Donald Trump vuelve a la carga a una semana de que la Reserva Federal celebre su próxima reunión. El presidente de Estados Unidos lo hace para culpar a su banco central de la fortaleza del dólar, por haber subido los tipos de interés “demasiado rápido”. Pero si en el pasado llegó a compararla con un mal jugador de golf, esta vez apuntala sus críticas hacia la estrategia monetaria de Jerome Powell con un artículo sobre la avalancha de turistas en Europa.

“No tienen ni idea”, afirma el republicano en un tuit. El comentario de este martes lo hizo una hora antes de la apertura de Wall Street. En el mensaje que colgó en la red social también acusa a Europa de estar devaluando el euro frente al dólar, “poniendo a EE UU en una gran desventaja”. Ya este lunes, en una entrevista con la cadena financiera CNBC, se había quejado de que los miembros de la Fed no le escuchan.

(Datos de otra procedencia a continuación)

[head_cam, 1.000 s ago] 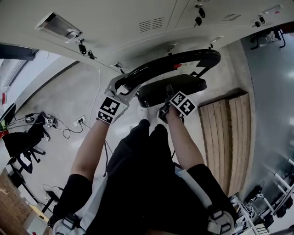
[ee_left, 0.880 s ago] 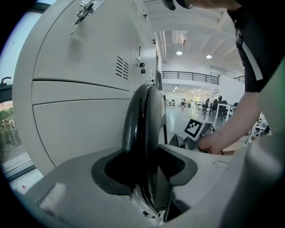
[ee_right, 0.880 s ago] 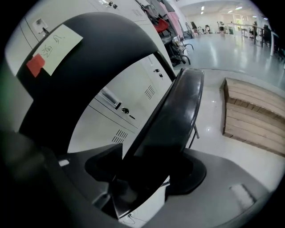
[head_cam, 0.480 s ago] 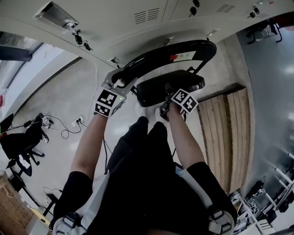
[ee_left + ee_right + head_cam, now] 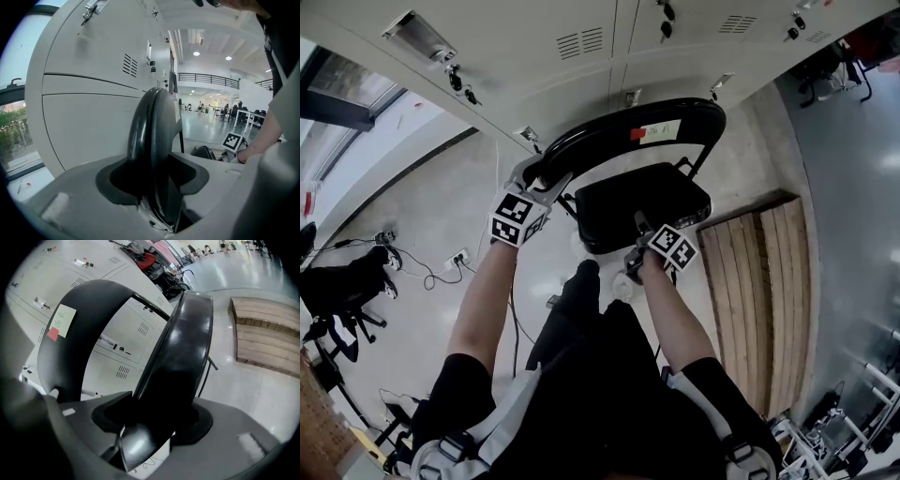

En el tuit en el que vuelve a atacar a la Fed, el mandatario enlaza a un artículo de opinión publicado por Bloomberg que expone las dificultades de las autoridades europeas para gestionar la masa de turistas que visitan monumentos tan populares como la catedral de Notre Dame en París o el paseo de Las Ramblas en Barcelona. El dólar no registró cambios pese a los comentarios de Trump favorables a la depreciación.

El Tesoro de EE UU publicó el mes pasado su informe sobre el mercado de divisas. El documento no citaba a ningún país como manipulador de su moneda, en contra de las afirmaciones que suele hacer Trump sobre Europa y China: tan solo se limitaba a identificar a algunos que están bajo vigilancia, entre ellos Italia e Irlanda, a pesar de no contar con una divisa propia al formar parte de la unión monetaria europea.

Trump completó este primer mensaje con un segundo tuit más simple y breve en el que indicaba que “Estados Unidos tiene una inflación muy baja” y que eso es “maravilloso”. El alza de precios se moderó durante los últimos meses, situándose en una tasa anual del 1,6%. Está claramente por debajo del nivel de referencia que guía la política monetaria. Eso da margen al banco central estadounidense para ser paciente a la hora de ajustar su estrategia y ver cómo evolucionan los datos.

Incertidumbre

Tradicionalmente, el presidente de EE UU es favorable a una moneda fuerte y estable. Pero Trump está rompiendo todas las reglas con el argumento de que si la política monetaria no es correcta, tiene implicaciones en todo el mundo. El republicano, además, está obsesionado con el déficit exterior, que los turistas ayudan a reducir con su gasto. Pero el alza del déficit comercial es también reflejo de la fortaleza de la economía: en periodos de crecimiento, como el actual, el desequilibrio tiende a aumentar con fuerza por el alza de las importaciones derivado del mayor consumo.

El presidente presiona desde el pasado verano a Powell para que reconsidere su estrategia monetaria, recorte los tipos y reactive el mecanismo de compra de deuda. El pasado diciembre, antes de decidirse el último incremento, llegó a decir que la Fed era “el único problema” que tenía la economía. Este lunes reiteró que todo esto sucede mientras China sigue devaluando su moneda.

“No lo olviden”, dice Trump, “el jefe de la Fed n China es el presidente Xi Jinping. Puede hacer lo que quiera”. Los nuevos comentarios del republicano coinciden con un momento de moderación económica y de incertidumbre por la guerra arancelaria, que podría llevar a la Fed a rebajar los tipos de forma preventiva. Wall Street anticipa que eso podría suceder ya en julio.